NEW DELHI: The editor of a top Indian investigative news magazine faced police questioning Saturday over allegations that he sexually assaulted a young woman colleague in a case that has snowballed into a major scandal.

The allegations hit the headlines due to the prominence of Tarun Tejpal, 50, the founder and editor of the magazine, Tehelka, known for its hard-hitting probes into sexual violence against women, corruption and other lawbreaking.

Police in the holiday state of Goa, where the woman was allegedly assaulted twice by Tejpal, began an inquiry Friday into the incident.

A four-member team of Goa police arrived in New Delhi on Saturday “to collect evidence and question the concerned persons”, a Delhi police official told AFP.

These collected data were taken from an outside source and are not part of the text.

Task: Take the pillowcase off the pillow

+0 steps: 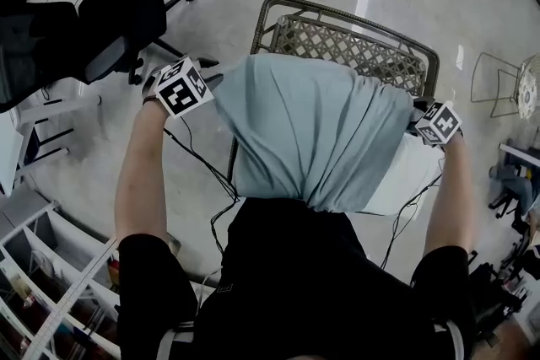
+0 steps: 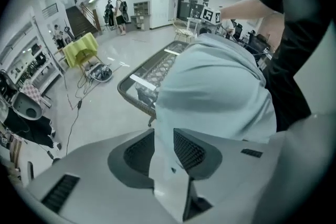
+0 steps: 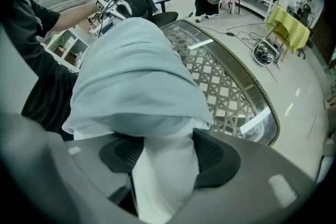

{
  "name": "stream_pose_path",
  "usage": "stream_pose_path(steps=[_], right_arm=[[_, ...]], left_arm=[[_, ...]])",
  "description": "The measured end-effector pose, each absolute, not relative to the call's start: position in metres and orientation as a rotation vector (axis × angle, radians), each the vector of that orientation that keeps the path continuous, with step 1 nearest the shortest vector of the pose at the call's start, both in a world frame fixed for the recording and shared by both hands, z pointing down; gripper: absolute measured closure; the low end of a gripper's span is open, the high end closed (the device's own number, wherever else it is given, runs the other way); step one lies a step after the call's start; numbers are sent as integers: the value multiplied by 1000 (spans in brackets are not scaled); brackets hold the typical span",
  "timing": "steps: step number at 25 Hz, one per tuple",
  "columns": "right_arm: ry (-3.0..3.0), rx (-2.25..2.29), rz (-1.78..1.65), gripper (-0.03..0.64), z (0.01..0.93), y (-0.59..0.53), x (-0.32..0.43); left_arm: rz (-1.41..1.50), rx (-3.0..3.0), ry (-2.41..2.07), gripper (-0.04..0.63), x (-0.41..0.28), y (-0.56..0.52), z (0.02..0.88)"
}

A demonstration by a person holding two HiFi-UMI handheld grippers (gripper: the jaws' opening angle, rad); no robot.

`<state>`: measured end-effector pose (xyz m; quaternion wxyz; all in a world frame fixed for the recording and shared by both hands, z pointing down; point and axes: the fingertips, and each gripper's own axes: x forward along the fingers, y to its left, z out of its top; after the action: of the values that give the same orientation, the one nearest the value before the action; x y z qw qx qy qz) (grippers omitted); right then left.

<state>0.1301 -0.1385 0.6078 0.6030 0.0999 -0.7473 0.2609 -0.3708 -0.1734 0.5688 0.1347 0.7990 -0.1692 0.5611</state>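
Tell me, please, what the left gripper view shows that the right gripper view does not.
Only the left gripper view: blue pillowcase fabric between the left gripper's jaws, and a staircase behind. Only the right gripper view: the bare white pillow filling the right gripper's jaws, and a black office chair. Both: the bulging pillowcase, the wicker table below, and the person's black shirt.
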Motion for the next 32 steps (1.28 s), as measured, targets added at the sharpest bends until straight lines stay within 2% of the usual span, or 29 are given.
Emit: stream_pose_path(steps=[4, 7, 10, 11, 14, 15, 20, 26, 30, 32], right_arm=[[-1725, 241, 595, 312, 606, -137, 129], [-1729, 246, 594, 309, 606, -137, 128], [-1730, 247, 591, 305, 608, -137, 126], [-1729, 245, 590, 305, 609, -138, 126], [-1704, 232, 592, 305, 613, -138, 127], [-1692, 228, 596, 307, 614, -138, 128], [-1712, 237, 653, 346, 607, -138, 133], [-1735, 247, 699, 364, 603, -139, 134], [-1678, 268, 731, 371, 606, -127, 156], [-1672, 284, 752, 371, 606, -121, 166]], left_arm=[[1626, 2380, -401, 462, -338, -197, 575], [1716, 2364, -248, 391, -319, -200, 607], [1751, 2359, -123, 387, -305, -198, 625], [1761, 2355, -91, 396, -303, -196, 626], [1838, 2327, -63, 553, -304, -196, 631], [1873, 2313, -74, 583, -307, -196, 632], [2002, 2288, -153, 588, -334, -196, 623], [1895, 2278, -279, 589, -371, -175, 611], [2246, 1907, -219, 592, -488, -126, 628], [2084, 1923, -360, 592, -516, -111, 614]])
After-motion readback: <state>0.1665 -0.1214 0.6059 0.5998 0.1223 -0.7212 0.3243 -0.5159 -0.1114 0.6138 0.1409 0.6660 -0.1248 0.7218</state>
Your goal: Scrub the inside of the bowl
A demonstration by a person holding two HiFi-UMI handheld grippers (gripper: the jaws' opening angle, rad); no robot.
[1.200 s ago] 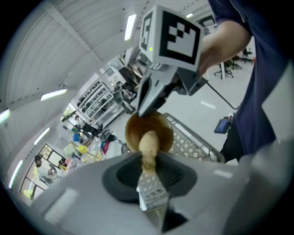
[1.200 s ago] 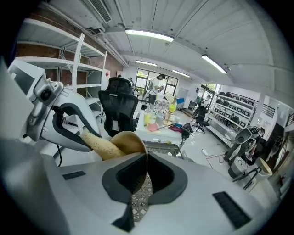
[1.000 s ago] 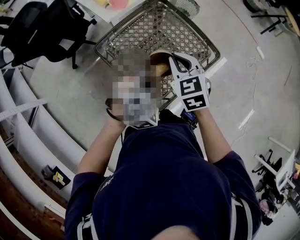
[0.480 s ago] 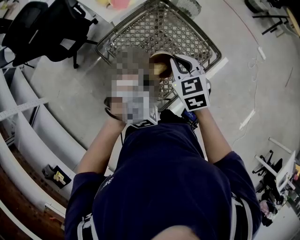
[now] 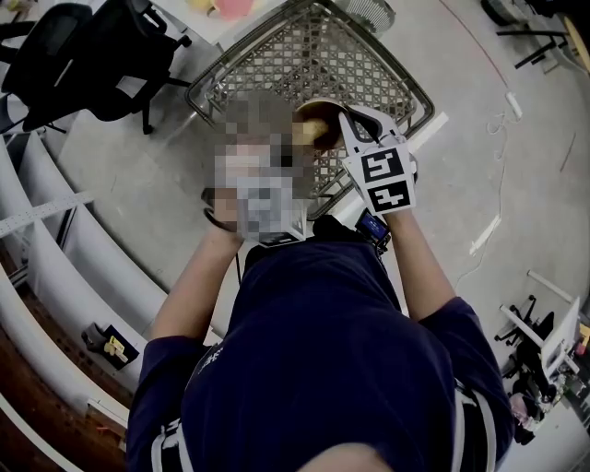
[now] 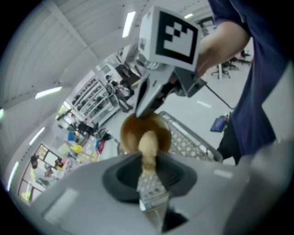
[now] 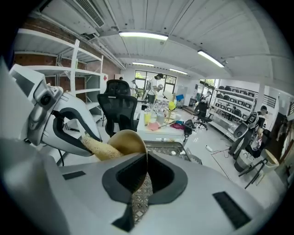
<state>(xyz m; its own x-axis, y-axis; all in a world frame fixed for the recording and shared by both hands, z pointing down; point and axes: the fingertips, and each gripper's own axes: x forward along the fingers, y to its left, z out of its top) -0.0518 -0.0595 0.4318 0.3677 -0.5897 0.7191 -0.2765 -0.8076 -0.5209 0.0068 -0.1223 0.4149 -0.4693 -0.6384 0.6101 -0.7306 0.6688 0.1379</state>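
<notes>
Scrubbing sponge [image 6: 148, 146] inside brown bowl [image 6: 130, 132]

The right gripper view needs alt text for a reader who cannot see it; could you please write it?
The right gripper is shut on the rim of a tilted brown bowl, while the left gripper holds a tan sponge against its inside. Behind are a black office chair, a cluttered table and a wire basket.

Grey concrete floor [image 5: 138, 175]. On it: wire-mesh cart [image 5: 295, 64] at top centre, black office chair [image 5: 92, 55] just left of cart, white tape strips [image 5: 484, 235] at right. White counter [image 5: 198, 23] at top edge carries pink item [image 5: 230, 7], cropped.
</notes>
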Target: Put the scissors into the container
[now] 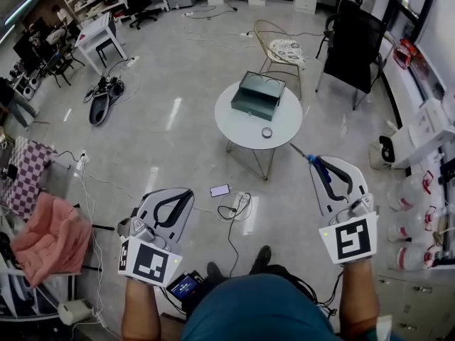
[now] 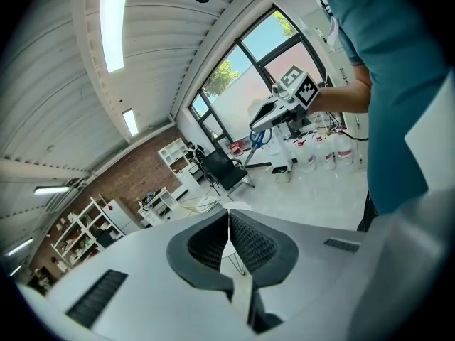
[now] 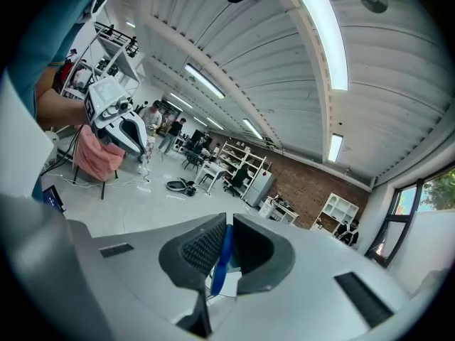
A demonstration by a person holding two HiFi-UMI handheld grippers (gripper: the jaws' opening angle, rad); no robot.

“We will fully cooperate with the Goa team,” the official said on condition of anonymity.

The preliminary enquiry, also known as a First Information Report, allows police to gather evidence in a case and take a suspect into custody for questioning.

Tejpal announced Wednesday he was quitting his editorial functions at Tehelka for six months after the woman's complaint was leaked to the media.

In the written complaint, of which AFP has a copy, the woman said she had known Tejpal since she was a child and described him as a “father figure”.

She said the alleged assault took place inside a lift at a hotel where the magazine held a conference last month billed as India's premier intellectual event.

The woman also alleged that when she protested, Tejpal told her “this was the easiest way for you to keep your job”.

In Panjim, the director general of Goa police Kishen Kumar said officers had obtained CCTV footage from the venue and were analysing it.

He would not comment on media reports that Tejpal's arrest was imminent.

In a statement sent to AFP on Friday, Tejpal offered to cooperate with police, saying he would present “all the facts of this incident” to them.

Tejpal, who has since hired a top lawyer to represent him, told The Economic Times in a report published Saturday the incident was “consensual” and “fleeting”.

Earlier in the week, he had said “a bad lapse of judgment, an awful misreading of the situation, have led to an unfortunate incident that rails against all we believe in and fight for,” in an email sent to Tehelka's managing editor Shoma Chaudhury.

An internal probe is being carried out by Tehelka into the matter.

Violence against women has become a hot-button issue in India since last December's fatal gang rape of a woman on a bus in Delhi.

Tehelka shot to national prominence in 2001 when it carried out a journalistic sting against the then-Hindu nationalist Bharatiya Janata Party government in which it showed footage of party leaders willing to swing arms deals for cash.